| Your objective |
Would you return the lines between the one holding "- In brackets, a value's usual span" and the one holding "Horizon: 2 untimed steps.", inclusive, and only those, exactly as they stand in the listing below?

::::

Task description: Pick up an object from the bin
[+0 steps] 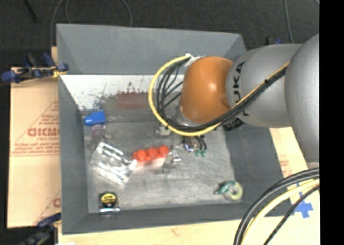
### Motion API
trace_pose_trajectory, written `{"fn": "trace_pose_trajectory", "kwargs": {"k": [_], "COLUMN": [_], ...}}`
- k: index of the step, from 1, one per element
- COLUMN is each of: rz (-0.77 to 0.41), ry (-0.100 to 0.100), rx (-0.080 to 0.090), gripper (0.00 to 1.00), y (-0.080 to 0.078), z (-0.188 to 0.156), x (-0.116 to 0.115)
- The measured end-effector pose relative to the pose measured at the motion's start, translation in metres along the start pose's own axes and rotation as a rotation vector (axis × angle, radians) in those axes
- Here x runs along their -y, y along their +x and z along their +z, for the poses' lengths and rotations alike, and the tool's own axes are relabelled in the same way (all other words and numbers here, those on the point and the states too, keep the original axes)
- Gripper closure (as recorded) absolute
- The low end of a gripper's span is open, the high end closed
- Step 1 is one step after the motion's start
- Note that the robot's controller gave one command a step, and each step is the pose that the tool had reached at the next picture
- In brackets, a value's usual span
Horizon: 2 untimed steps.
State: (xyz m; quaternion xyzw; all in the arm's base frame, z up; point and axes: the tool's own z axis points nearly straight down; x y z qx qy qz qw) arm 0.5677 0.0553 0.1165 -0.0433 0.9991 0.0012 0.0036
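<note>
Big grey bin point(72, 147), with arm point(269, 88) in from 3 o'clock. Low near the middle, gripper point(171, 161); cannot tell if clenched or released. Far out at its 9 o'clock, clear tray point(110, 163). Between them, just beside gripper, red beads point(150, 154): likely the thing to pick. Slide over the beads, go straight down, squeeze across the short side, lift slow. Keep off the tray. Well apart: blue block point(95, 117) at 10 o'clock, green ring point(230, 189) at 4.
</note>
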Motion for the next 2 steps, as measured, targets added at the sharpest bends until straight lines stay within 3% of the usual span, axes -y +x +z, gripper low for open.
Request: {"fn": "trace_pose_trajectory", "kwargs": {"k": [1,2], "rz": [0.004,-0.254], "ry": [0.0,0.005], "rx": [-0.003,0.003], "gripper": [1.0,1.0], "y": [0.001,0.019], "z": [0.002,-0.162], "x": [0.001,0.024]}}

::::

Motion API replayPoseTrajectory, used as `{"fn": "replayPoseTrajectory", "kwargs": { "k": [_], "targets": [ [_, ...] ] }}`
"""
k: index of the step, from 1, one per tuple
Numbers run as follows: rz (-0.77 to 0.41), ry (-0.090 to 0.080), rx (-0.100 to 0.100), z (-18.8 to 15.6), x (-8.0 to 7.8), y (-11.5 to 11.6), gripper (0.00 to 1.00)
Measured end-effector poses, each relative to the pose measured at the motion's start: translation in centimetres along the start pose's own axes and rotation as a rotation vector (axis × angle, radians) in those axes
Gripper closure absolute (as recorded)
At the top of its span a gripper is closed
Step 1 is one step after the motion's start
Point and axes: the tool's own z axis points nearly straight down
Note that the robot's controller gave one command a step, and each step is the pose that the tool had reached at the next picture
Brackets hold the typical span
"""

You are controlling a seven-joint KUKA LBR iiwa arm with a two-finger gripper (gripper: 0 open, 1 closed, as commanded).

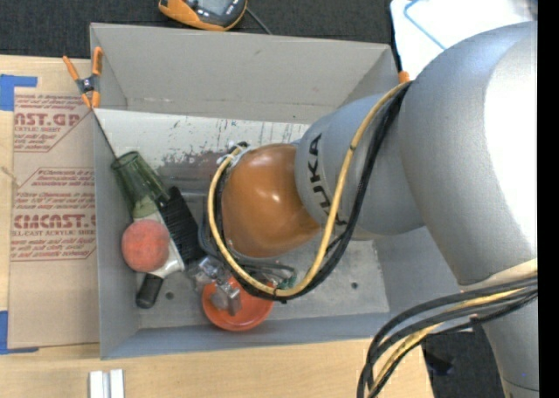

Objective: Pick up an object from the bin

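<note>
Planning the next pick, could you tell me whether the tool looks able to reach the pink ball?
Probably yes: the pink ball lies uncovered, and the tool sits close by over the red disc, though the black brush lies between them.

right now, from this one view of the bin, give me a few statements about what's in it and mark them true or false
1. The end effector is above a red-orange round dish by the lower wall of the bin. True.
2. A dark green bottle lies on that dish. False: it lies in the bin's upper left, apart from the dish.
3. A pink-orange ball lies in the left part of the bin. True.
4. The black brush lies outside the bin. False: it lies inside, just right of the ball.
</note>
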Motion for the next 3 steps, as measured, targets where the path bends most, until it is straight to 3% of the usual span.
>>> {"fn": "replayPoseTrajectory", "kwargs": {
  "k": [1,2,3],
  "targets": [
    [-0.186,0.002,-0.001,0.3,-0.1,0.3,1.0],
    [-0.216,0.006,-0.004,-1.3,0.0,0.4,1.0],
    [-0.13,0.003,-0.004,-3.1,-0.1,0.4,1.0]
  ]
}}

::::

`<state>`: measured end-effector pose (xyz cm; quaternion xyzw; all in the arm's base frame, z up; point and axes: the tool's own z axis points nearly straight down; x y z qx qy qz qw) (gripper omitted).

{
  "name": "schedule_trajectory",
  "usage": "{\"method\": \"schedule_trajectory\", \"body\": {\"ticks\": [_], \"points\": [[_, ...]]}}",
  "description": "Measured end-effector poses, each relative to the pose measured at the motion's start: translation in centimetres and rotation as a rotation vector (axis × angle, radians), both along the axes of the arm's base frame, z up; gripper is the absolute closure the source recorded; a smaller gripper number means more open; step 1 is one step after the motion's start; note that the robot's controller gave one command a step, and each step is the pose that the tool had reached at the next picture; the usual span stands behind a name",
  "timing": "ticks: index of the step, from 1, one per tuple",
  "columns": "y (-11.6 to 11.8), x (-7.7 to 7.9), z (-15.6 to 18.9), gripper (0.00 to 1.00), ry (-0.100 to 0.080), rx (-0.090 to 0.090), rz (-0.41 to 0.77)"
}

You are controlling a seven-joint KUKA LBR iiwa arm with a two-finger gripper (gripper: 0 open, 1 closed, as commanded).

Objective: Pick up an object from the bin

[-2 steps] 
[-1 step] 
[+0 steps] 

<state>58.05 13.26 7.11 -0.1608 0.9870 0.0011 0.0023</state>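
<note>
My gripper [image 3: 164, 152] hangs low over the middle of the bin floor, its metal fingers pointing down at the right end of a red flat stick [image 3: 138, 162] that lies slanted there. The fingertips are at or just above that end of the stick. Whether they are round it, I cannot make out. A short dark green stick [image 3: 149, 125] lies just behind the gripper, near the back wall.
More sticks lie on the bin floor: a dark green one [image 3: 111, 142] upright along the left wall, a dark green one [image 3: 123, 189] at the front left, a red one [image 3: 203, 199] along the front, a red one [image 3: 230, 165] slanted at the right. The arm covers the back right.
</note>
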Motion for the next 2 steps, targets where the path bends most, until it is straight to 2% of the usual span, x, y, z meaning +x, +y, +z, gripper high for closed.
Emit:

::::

| Answer below |
- In brackets, a value's usual span
Horizon: 2 untimed steps.

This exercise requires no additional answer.